O presidente da Comissão de Saúde da Assembleia Legislativa do Acre, deputado estadual Adailton Cruz (PSB), é contrário ao processo de municipalização das unidades hospitalares. “Eu fico surpreso com essa decisão da secretaria”, afirma. “Isso é temeroso. É temeroso para a população”, ressaltou o parlamentar. “Eu vejo essa decisão como preocupante. Eu desconheço qualquer município que tenha condições técnicas e de gestão para avançar com o nível de complexidade que a municipalização exige”.

Mesmo sendo da base de apoio parlamentar do Governo do Acre, o deputado não vacila em afirmar que vai fazer oposição ao projeto. Para que o processo de municipalização se efetive no âmbito administrativo, é preciso a aprovação da Aleac.

Atualmente, os municípios estão, juridicamente, habilitadas para atuar até a média complexidade dentro do Sistema Único de Saúde. Mas, na prática, os prefeitos abrem mão do que prevê a Lei Federal 8.080/1990 por limitações financeiras e técnicas. No entendimento do deputado, que é remanescente da área da Saúde, caso a municipalização passe pelo parlamento estadual, os prefeitos ficarão sem alternativas senão a terceirização dos serviços.

E isso, no entendimento dele, torna vulnerável todo o sistema. “Seria entregar nas mãos da iniciativa privada. O que é temeroso para a população”, avalia o deputado. “Vai descambar para mais escândalos de má gestão. Sou totalmente contrário.”

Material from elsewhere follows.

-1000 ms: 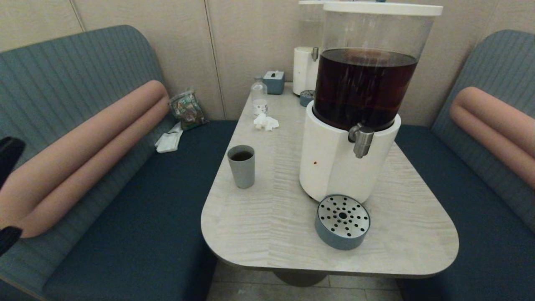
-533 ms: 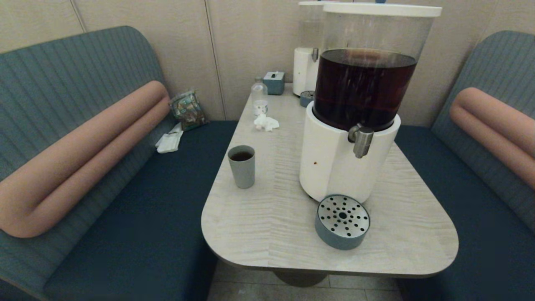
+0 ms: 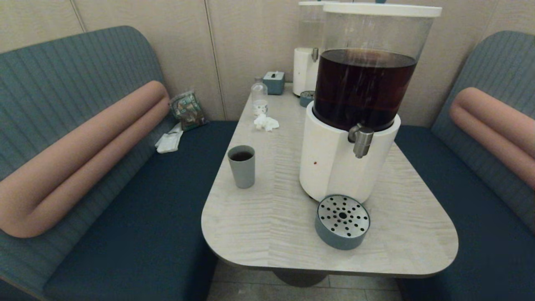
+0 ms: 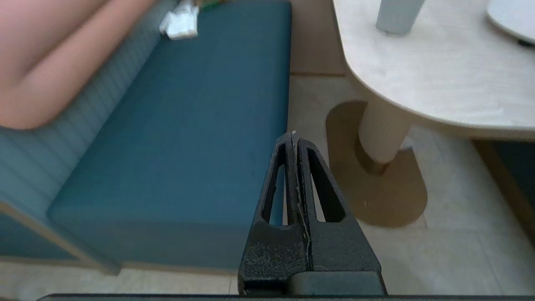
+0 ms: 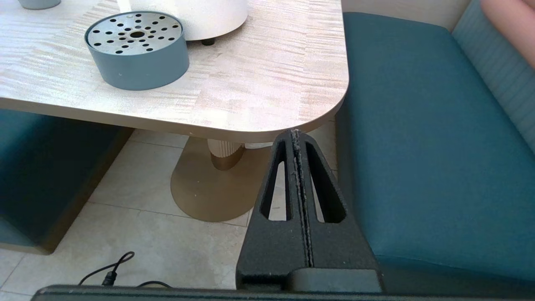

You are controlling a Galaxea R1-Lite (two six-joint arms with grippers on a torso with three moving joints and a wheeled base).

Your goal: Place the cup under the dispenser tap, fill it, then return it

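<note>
The grey-blue cup [image 3: 241, 166] stands upright on the table's left side with dark liquid in it; its base [image 4: 396, 16] shows in the left wrist view. The brushed-metal dispenser tap [image 3: 361, 140] juts from the big dispenser [image 3: 347, 163], whose clear tank holds dark drink. Neither arm shows in the head view. My left gripper [image 4: 293, 136] is shut and empty, low beside the left bench below the table's edge. Below the table's near right corner my right gripper [image 5: 295, 133] hangs shut and empty too.
A round grey-blue drip tray [image 3: 342, 222] with a perforated metal top sits under the tap; it shows as the drip tray [image 5: 136, 49] in the right wrist view. A clear bottle [image 3: 259, 95], tissue, a small box and a slimmer white dispenser [image 3: 306, 69] stand at the back. Benches flank the table [image 3: 267, 217].
A dark part of my left arm at the head view's left edge has withdrawn out of sight. The cup and the dispenser have stayed put.
</note>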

O parlamentar, que também já foi presidente do Sindicato dos Trabalhadores em Saúde do Acre (Sintesac), avalia que a municipalização torna o trabalhador mais vulnerável quando submetidos às regras das OSCIP’s, OS’s, e OSC’s. “Não vejo nenhuma vantagem. Vejo o processo com preocupação. Caso aconteça, a tendência é de piora”.

Presidente da Comissão de Saúde da Aleac, deputado Adaílton Cruz, considera um retrocesso e que prefeitos não têm financeiro e nem equipes com condições técnicas de assumir os hospitais | Imagem: Sérgio Vale

Por que a polêmica?

Do ponto de vista trabalhista

1) O trabalhador de uma Organização da Sociedade Civil de Interesse Público (OSCIP); de uma Organização Social (OS) ou de uma Organização da Sociedade Civil (OSC) não é servidor público. Não tem estabilidade.

2) O trabalhador não tem, obrigatoriamente, um plano de cargos, carreira e remuneração

Do ponto de vista administrativo

1) Diferente da administração direta, as OSCIP’s, OS’s e OSC’s funcionam, na prática, como empresas privadas (embora não tenham, em tese, fins lucrativos). Compra e manutenção de equipamentos não ficam sujeitas à Lei de Licitações. Tudo é feito com a agilidade de uma empresa privada.

2) O grupo ou conselho de administração é quem define onde, quando e quanto comprar. Com um detalhe: a maior parte da verba é pública. No caso específico do Acre, caso a municipalização se efetive, toda a verba será do Governo do Estado.

3) A falta de burocracia que proporciona agilidade é a mesma que permite desvio de recursos públicos. O Tribunal de Contas da União apontou uma série de fatores que favorecem corrupção especificamente para organizações que atuam na área da Saúde.

4) O TCU já analisou a atuação desses organismos do terceiro setor na relação com o poder público em todo país. E o diagnóstico não é nada favorável. Destaque para a percepção de um marco normativo difuso (o que aumenta risco de fraude e corrupção). O TCU também constatou irregularidades na execução de diversos contratos.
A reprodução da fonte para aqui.